Нонка глаз своих не опустила – хорошую закалку прошла, когда ходила с большим животом, а вслед ей шушукались или плевались знакомые женщины.

– Отберете Вадика? – спросила она вызывающе, и румянец украсил ее и без того украшенное и раскрашенное лицо.

– Отберем, если…

– Ну и берите, забирайте его! Вадик! К тебе учительница пришла, хочет тебя с собой взять. Пойдешь к ней жить?! – закричала Нонка.

Вадик, отправленный в коридор, вернулся в комнату, встал рядом с матерью и сказал:

– Я никуда не пойду!

И посмотрел на Наталью Савельевну, а в глазах его была тоска. Он бы и рад уйти, да не может бросить маму – прочитала она в его глазах.

Наталья Савельевна устыдилась за Нонку.

– Когда-нибудь вы пожалеете о том, что сказали!

Но я готова забыть ваши слова, если Вадику вы созда дите сносные условия жизни.

А Нонка как с цепи сорвалась. Ей хотелось бросать грубые слова в лицо этой женщине, учительнице первого класса, которая ни черта не смыслит ни в чем, кроме как в букваре, а лезет со своими советами.

– Условия у тебя хорошие, правда, Вадик?

– Хорошие! – подтвердил Вадик и опустил глаза на пол, где валялись окурки и стояли под столом пустые бутылки.

– Где твой стол, Вадик?

Нонка стряхнула с обеденного стола крошки на пол и сказала:

– Вот его стол!

– К следующему моему приходу попрошу вас купить ему стол для занятий. Вы знаете, что он может на второй год остаться, что он неуспевающий. И вдобавок очень часто пропускает школу без причины!

– А если я – бедная женщина, мужа у меня нет, откуда взять мне денег на стол? – спросила Нонка, нагло рассматривая лицо учительницы.

Наталья Савельевна поддала ногой бутылку, бутылка выкатилась на середину комнаты:

– Найдете!

"Вот змея! Везет же таким страшилам в жизни. И муж, наверное, хороший и получает прилично".

– До свиданья! – сказала Наталья Савельевна, но никто ни слова не проронил ей в ответ.
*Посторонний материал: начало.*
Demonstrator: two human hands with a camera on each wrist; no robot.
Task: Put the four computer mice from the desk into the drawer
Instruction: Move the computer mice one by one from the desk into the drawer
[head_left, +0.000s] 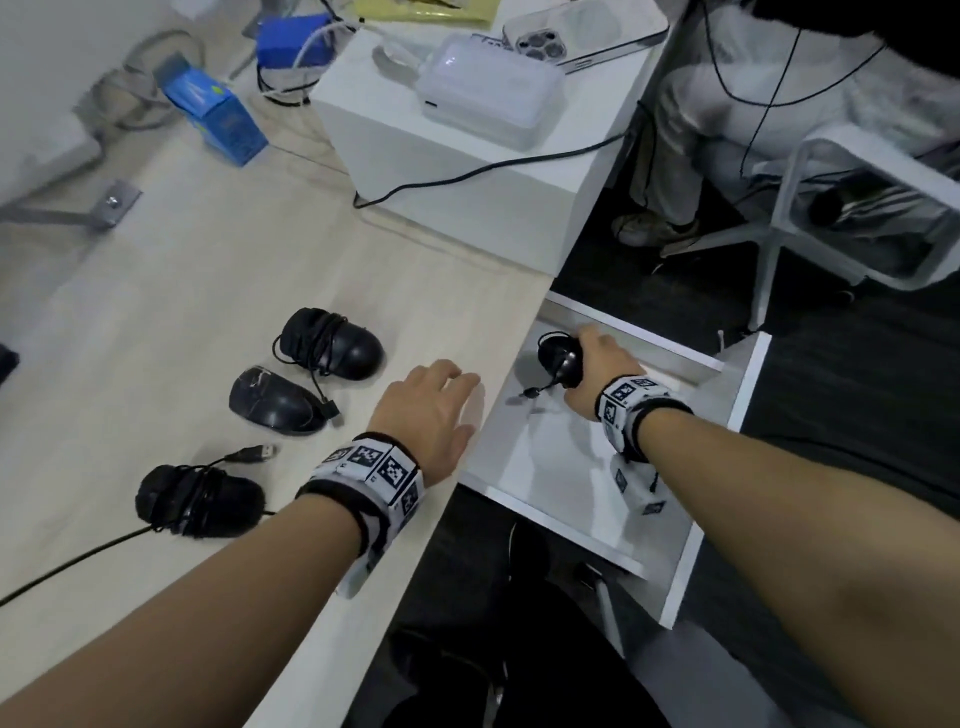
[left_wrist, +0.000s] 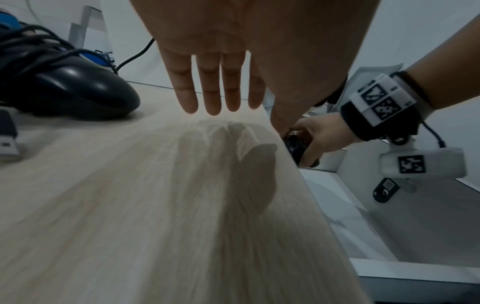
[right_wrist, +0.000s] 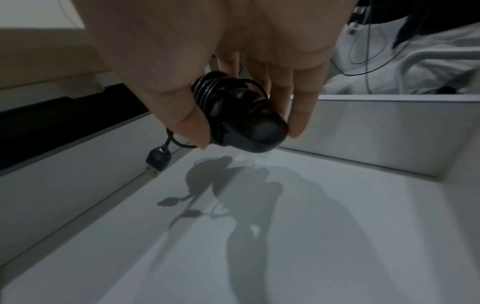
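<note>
Grip: right hand pinches held mouse by its sides, thumb on one flank, fingers on the other; held above the floor of the drawer, toward its far left corner, not yet set down.
Handling: likely light and rigid, a hard plastic shell, probably a little slick where glossy; side pinch across the waist looks secure enough; wound cable adds bite.
Loose end: USB plug dangles below the thumb on a short free length; could snag the drawer wall or touch down first.
Look: black, rounded, cable wrapped in several turns round the body.
Left hand: left hand spread flat, fingers straight, palm down near the right edge of the desk, holding nothing; casts a shadow, so seemingly just off the wood.
Remaining mice: far mouse cable-wrapped; middle mouse scuffed, plug beside it; near mouse wrapped, plug and a cable trailing out; all left of the left hand, on the desk.
Progress: first of four about to go in, three to follow.
Surroundings: white box at the far side, black cable across it.
</note>
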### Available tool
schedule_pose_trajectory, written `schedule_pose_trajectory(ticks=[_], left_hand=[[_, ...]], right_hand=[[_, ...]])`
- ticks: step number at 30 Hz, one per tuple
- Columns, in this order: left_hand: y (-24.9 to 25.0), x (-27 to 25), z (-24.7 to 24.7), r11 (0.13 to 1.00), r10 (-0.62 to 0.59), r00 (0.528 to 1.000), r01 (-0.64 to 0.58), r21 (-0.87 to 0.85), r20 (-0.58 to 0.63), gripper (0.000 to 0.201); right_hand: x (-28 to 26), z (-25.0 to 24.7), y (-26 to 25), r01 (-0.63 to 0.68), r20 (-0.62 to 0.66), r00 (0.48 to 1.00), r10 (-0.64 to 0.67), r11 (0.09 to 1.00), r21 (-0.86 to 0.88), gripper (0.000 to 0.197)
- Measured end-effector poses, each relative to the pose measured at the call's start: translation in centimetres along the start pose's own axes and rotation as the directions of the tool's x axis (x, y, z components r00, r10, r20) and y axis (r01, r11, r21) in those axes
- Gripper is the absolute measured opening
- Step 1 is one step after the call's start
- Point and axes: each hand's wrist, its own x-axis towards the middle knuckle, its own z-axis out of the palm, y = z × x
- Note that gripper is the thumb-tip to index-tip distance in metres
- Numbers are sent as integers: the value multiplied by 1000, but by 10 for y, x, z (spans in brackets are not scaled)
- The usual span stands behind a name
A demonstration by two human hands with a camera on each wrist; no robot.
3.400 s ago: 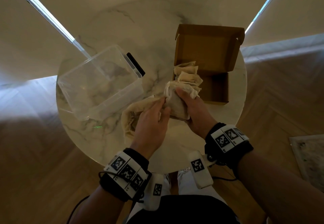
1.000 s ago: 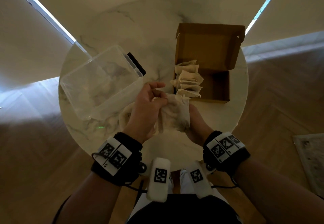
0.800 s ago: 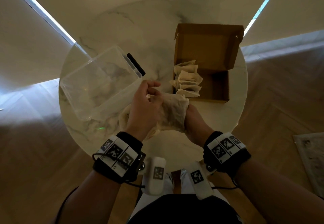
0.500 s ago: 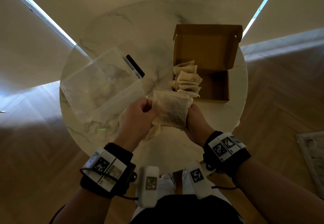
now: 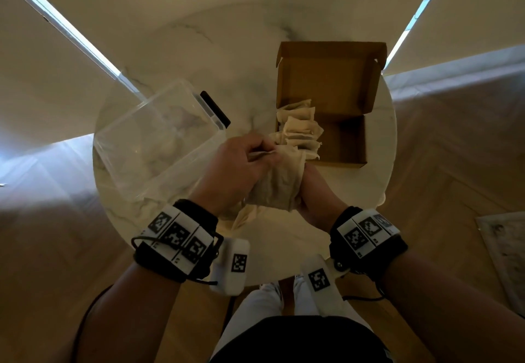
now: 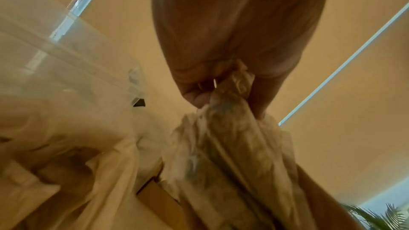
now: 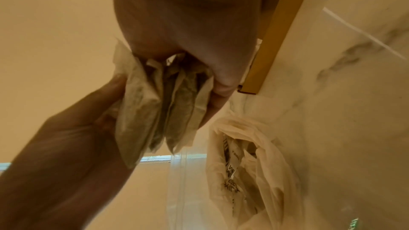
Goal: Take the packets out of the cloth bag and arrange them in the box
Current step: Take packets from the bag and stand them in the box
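Note:
Both hands hold a bundle of beige paper packets [image 5: 279,189] just above the table, in front of the box. My left hand [image 5: 262,155] pinches the bundle's top edge, and in the left wrist view its fingertips [image 6: 258,109] close on the packets [image 6: 232,146]. My right hand [image 5: 308,189] grips the bundle from the right, with its fingers hidden behind it. My right thumb [image 7: 221,83] presses on the packets [image 7: 163,104]. The open cardboard box [image 5: 345,142] holds several packets [image 5: 301,132] standing along its left side. The cloth bag [image 5: 241,220] lies slack beneath my hands, its printed mouth [image 7: 243,163] open.
A clear plastic tub [image 5: 159,141] lies tilted on the left of the round marble table [image 5: 284,243]. A black bar [image 5: 215,108] lies beside its rim. The box's lid [image 5: 329,78] stands up at the back. Wooden floor surrounds the table.
The packet bundle has come up out of the bag and nearer the box. My left hand moved from the bag to pinching the bundle's top edge. My right hand keeps its grip.

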Motion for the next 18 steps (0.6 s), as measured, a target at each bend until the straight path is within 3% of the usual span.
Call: schedule_pose_trajectory(ticks=[4,6,13,16,18], left_hand=[[0,6,5,995,-72,993,65,-79,-94,7],[2,10,8,993,-89,988,79,-87,-124,7],[1,11,17,957,-183,967,133,-259,-177,10],[-5,10,15,958,-218,954,170,-229,-205,32],[-9,8,15,932,-290,953,259,-253,-91,44]], right_hand=[[0,-7,-3,-71,57,996,62,983,172,66],[-2,-6,-5,-67,115,992,51,988,142,71],[0,-9,-6,44,105,994,-44,999,-1,31],[1,-9,-11,66,89,994,-67,998,12,22],[1,-9,-15,70,80,994,-73,997,39,22]])
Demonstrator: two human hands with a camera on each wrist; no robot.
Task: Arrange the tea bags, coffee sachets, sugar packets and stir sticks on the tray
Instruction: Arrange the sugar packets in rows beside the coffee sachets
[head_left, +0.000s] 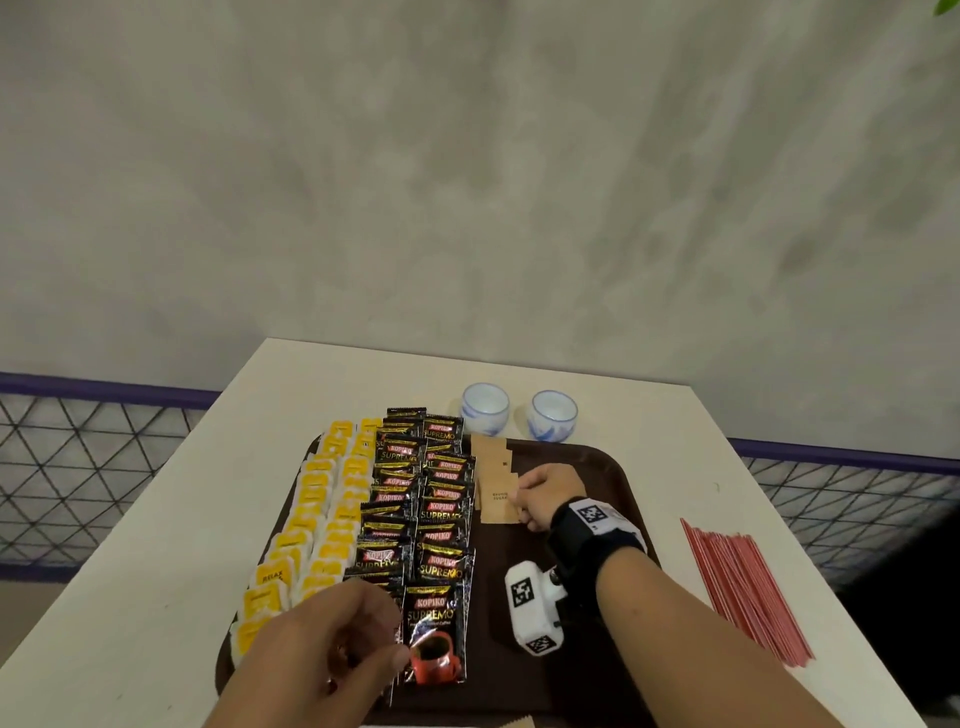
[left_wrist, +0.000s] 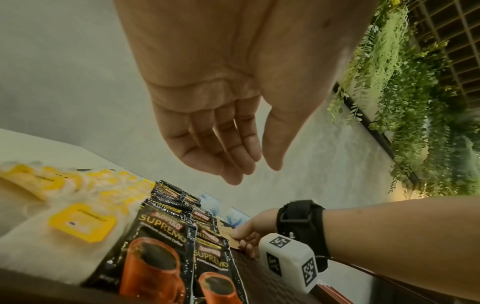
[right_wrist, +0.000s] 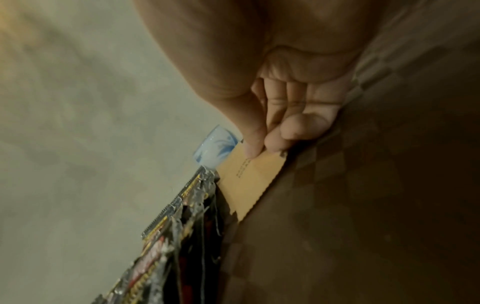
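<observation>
A dark brown tray (head_left: 613, 467) holds rows of yellow-tagged tea bags (head_left: 317, 519) on its left and two columns of black coffee sachets (head_left: 426, 499) beside them. Brown sugar packets (head_left: 493, 478) overlap in a short column right of the sachets. My right hand (head_left: 540, 496) pinches the nearest sugar packet (right_wrist: 249, 181) between thumb and fingers, low over the tray. My left hand (head_left: 337, 644) hovers over the front sachets with relaxed, empty fingers (left_wrist: 233, 156). Red stir sticks (head_left: 743, 587) lie on the table right of the tray.
Two small white-and-blue cups (head_left: 485, 408) stand on the white table (head_left: 208, 493) just behind the tray. A mesh railing (head_left: 78, 467) runs beyond the table's left and right edges. A grey wall rises behind.
</observation>
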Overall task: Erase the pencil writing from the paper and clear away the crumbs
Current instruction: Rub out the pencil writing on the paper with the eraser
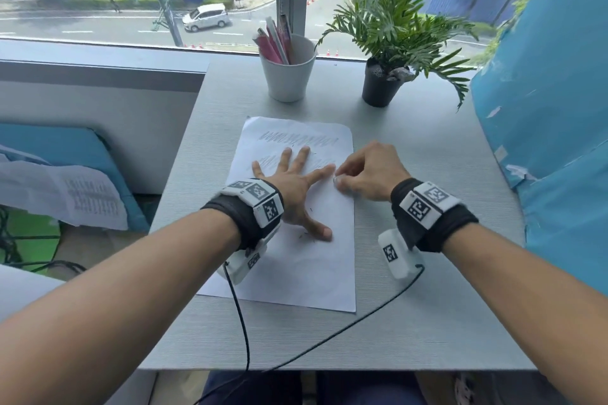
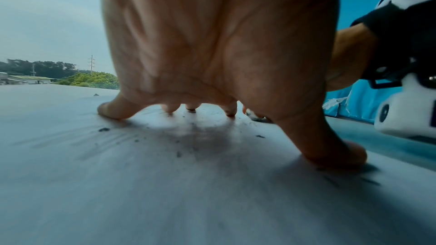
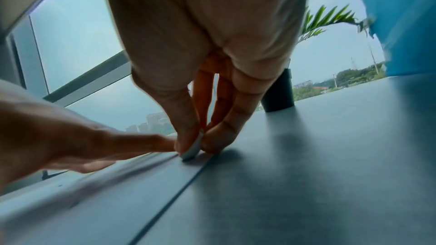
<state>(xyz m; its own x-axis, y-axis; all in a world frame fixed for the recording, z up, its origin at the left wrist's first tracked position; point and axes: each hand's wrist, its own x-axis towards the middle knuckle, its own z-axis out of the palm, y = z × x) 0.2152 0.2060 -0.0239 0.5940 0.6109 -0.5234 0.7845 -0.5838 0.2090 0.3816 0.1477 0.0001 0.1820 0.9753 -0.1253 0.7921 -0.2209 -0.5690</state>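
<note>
our left hand (image 1: 292, 191) lies flat on the white paper sheet (image 1: 306, 266); our right hand (image 1: 368, 171) pinches a small white eraser (image 3: 192, 148) at its edge, which hard rubbing may crumple.

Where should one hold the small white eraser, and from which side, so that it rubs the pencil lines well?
Pinch the eraser on its two flat faces, thumb against fingers, coming from above, as the right hand does. It is thin and stands on edge near the right edge of the paper, so only its lower tip should stick out. The left hand lies spread flat on the sheet.
</note>
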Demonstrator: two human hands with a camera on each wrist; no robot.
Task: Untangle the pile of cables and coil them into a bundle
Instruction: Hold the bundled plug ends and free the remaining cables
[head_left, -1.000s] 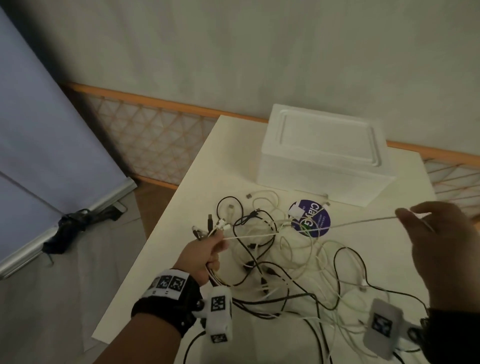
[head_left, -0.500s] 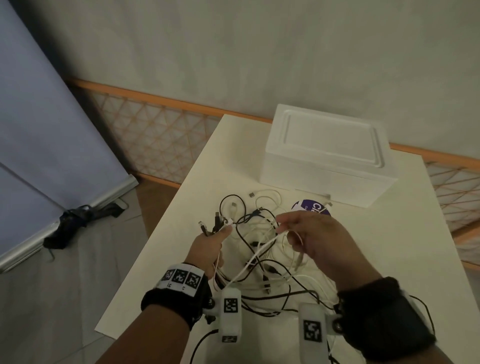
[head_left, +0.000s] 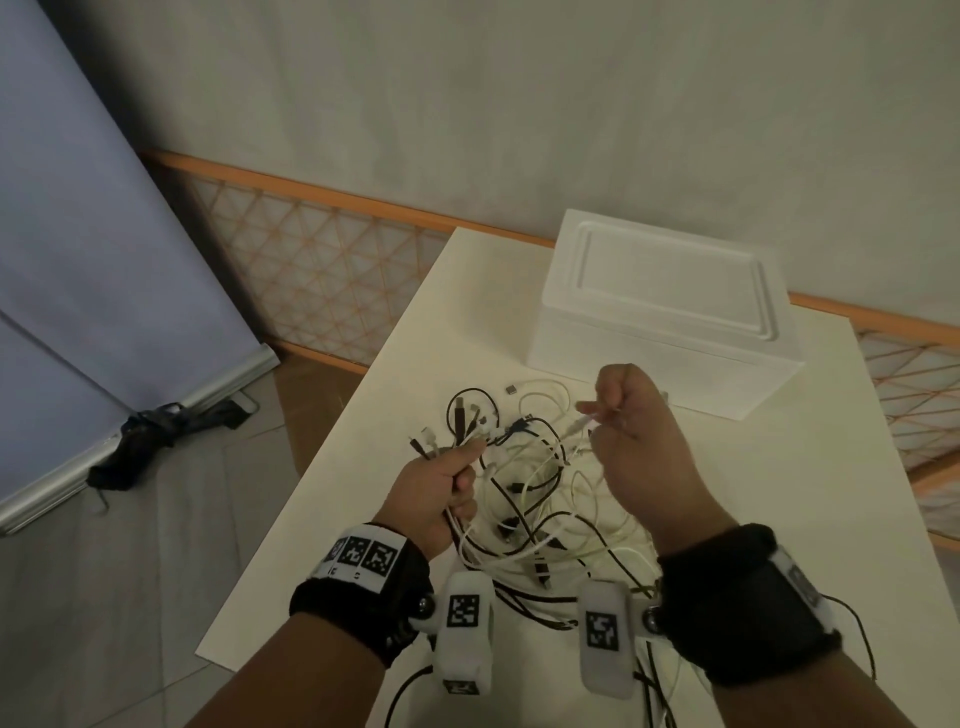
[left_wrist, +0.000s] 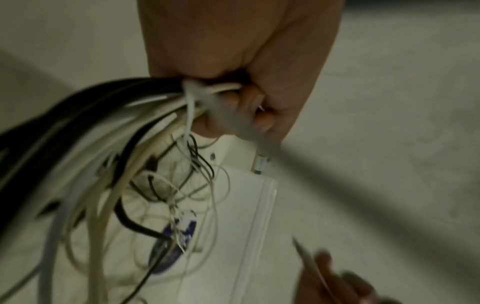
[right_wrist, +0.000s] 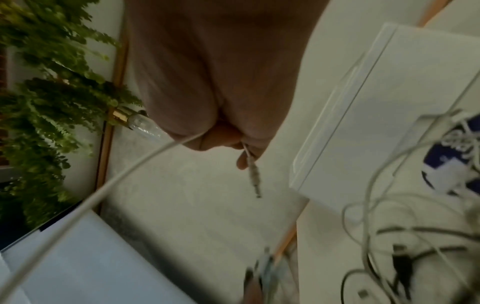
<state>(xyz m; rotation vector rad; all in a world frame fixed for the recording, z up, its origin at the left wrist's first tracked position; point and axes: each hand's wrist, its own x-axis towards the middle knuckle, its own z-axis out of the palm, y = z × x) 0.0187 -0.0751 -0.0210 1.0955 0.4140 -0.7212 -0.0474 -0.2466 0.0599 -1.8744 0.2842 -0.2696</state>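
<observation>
A tangle of black and white cables (head_left: 524, 499) lies on the white table (head_left: 883, 519) in front of me. My left hand (head_left: 441, 483) grips a bunch of these cables (left_wrist: 145, 107) in a fist, with several plug ends sticking up past the fingers. My right hand (head_left: 623, 415) hovers over the pile and pinches a thin white cable (right_wrist: 130, 174) near its small plug (right_wrist: 253, 176), fingers curled. That cable runs back under the right wrist. Loose loops trail toward the table's near edge.
A white foam box (head_left: 670, 317) with its lid on stands at the back of the table, just beyond my right hand. A blue round sticker (left_wrist: 174, 244) lies under the cables. To the left the table edge drops to the floor, by a grey screen (head_left: 78, 234).
My right hand came in from the far right, where it held the white cable stretched out, to a spot over the pile near the box. The left hand has kept its grip.
</observation>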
Остались они одни в комнате: Вадик и Нонка. Вадик молчал, уставившись в пол, Нонка села и закрыла лицо руками. Зачем пришла эта змея? Растравила, судом грозилась! А чего ей грозить, чего пугать? Милиции она не боится. Пришел давеча один, так она с ним – быстро, еле ноги унес.

Вадик все молчал. И ей стало страшно, как становилось страшно, когда начинал молчать ее отец, чем-то очень расстроенный. Она впервые посмотрела на сына как на человека, ей принадлежащего, и схватила ее та же тоска, какая читалась в его взгляде. Поразилась она своему отношению к нему и поймала себя на мысли, что ей хочется взять его на руки. Она подошла к нему вплотную, а он стоял, руки по швам, и смотрел в пол. Она коснулась его шеи, голова его опустилась ниже и застучала по ее ладоням от всхлипов его.